Figure 7 is selling prices of various energy sources at various times. In each period, the clearing price of each energy source can vary according to the load value and the operating state of the system. According to the above analysis, each clearing price is calculated under the condition that the system is stable. Between 900 and 20 : 00, the price of electricity and gas price goes up, and the price of heat price goes down, which shows the effectiveness of multienergy coordinated operation in reducing the overall operating cost of the system and its user-friendliness to energy users.

Figure 810 are the power curve of electric storage, heat storage, and gas storage, respectively. Storage of energy can achieve energy regulation through its own energy storage characteristics. Storage energy utilizes the energy from the low price and the peak price. This property can effectively improve the system’s ability to support dynamic risk. The energy storage in each region can not only harmonize the energy imbalance among regions but also reduce the difference between peaks and valleys and enhance the stability of the system.

Figure 11 is the power curve of microgas turbine. As an energy coupling unit in the integrated energy system, the microgas engine has the characteristic of flexible regulation. It can achieve the complementary coordination of electric energy, heat energy, and gas energy. In the rising phase of electricity price, the microcombustion engine can increase its own output to deal with the peak load period and realize the thermoelectric decoupling by using energy storage technology. The synergistic operation of microgas turbine can not only meet the demands of multienergy load but also realize the synergistic energy of the system.

Figure 12 is the power curve of electric boiler. Electric boilers, as both electrical devices and heating sources, play an important role in the energy balance in the integrated energy system. According to the algorithm presented in this paper, the operation mode of electric boiler is calculated. It is shown in Figure 12 that electric boilers can use the low price for heating, which can reduce the operating cost of electric boilers and improve the coordination of electric and thermal energy.

5. Conclusions

In this paper, consistency theory is applied to the integrated energy system. Through the selection of energy clearing price and the reasonable coordination between the units, this paper calculates the consistency vary according to the equal consumption increment rate. In the process of establishing the model and solving the model, the increment of electric energy, heat energy, and gas energy in each region is consistent with each other by iterative calculation, so as to realize the cooperative optimization of the integrated energy system with multiregions interconnection.

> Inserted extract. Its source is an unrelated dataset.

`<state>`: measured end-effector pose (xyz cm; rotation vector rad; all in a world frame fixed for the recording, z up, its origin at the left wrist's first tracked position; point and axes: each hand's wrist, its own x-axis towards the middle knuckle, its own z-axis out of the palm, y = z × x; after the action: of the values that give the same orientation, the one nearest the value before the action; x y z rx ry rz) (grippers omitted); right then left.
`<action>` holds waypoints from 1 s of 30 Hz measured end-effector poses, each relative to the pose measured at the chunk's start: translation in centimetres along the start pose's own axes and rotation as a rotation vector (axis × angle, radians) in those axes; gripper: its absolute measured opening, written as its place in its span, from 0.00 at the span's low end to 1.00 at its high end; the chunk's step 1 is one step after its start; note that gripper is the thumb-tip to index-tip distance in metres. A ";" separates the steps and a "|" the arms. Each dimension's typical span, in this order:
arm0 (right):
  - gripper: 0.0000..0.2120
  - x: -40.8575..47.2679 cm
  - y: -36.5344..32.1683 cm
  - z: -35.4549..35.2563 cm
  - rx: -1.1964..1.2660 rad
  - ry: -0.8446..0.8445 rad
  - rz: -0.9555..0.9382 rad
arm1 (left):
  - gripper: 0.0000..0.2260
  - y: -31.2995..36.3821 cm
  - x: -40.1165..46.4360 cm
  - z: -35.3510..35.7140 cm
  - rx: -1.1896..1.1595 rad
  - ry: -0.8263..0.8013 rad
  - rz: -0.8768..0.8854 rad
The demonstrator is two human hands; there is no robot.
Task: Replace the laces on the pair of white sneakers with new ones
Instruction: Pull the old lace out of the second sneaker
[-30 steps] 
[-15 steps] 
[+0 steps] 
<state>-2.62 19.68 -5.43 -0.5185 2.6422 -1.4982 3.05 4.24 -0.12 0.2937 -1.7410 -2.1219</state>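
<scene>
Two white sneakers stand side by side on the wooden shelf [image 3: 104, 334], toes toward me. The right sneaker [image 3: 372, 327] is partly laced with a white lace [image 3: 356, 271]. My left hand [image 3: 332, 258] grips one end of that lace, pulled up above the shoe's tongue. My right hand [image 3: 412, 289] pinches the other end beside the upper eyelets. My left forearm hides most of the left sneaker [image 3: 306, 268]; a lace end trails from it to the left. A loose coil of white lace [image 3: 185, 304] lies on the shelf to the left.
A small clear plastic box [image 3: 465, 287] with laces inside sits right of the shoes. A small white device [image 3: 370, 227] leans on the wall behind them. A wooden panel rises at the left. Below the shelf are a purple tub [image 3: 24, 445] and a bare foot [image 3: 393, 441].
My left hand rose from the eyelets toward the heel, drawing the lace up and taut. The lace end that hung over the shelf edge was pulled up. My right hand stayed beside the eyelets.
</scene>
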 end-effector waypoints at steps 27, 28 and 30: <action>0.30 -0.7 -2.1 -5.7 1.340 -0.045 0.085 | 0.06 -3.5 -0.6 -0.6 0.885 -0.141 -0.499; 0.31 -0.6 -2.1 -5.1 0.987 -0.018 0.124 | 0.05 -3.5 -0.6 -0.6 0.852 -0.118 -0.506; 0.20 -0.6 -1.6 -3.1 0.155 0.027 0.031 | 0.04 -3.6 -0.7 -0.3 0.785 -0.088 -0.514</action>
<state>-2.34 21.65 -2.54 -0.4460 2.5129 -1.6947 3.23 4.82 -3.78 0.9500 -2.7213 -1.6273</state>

In the part of simulation, an example of an integrated energy system with three interconnected regions is given, and the results show that the improved discrete-time consistency algorithm can improve the computation speed and reduce the computation time and achieve the goal of cooperative optimization of the integrated energy system with interconnected regions by selecting the energy clearing price.

Data Availability

The data required to reproduce these findings cannot be shared at this time as the data also form part of an ongoing study.

Disclosure

This is an extended version of a paper entitled “Research on Coordinating Optimization Strategy of Integrated Energy System Based on Multiagent Consistency Theory” published in the 2020 IEEE International Conference on Computer, Information, and Telecommunication Systems (CITS 2020).

Conflicts of Interest

The authors declare that they have no conflicts of interest.